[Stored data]

○ ○ ○ ○ ○

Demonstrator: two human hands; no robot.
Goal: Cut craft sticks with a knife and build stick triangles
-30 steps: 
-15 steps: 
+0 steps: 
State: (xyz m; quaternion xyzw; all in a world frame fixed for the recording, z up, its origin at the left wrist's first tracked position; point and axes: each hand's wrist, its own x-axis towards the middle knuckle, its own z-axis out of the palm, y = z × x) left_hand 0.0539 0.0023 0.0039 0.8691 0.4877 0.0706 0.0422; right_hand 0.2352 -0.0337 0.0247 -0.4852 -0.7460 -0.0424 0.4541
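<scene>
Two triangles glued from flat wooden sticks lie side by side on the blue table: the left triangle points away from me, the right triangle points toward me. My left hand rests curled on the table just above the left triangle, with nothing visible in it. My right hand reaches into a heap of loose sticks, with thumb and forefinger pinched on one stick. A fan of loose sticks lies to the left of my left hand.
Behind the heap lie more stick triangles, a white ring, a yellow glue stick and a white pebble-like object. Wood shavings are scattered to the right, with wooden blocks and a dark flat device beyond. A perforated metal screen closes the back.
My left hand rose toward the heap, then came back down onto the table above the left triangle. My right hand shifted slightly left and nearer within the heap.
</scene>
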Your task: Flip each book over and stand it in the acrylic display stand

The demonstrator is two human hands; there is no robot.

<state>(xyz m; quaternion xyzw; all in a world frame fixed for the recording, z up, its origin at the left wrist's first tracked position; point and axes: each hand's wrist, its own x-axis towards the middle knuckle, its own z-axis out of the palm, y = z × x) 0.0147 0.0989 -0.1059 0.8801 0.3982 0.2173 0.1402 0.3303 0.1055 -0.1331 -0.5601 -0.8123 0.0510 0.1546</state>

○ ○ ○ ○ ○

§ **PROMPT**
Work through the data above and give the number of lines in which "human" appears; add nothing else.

§ **TASK ANSWER**
2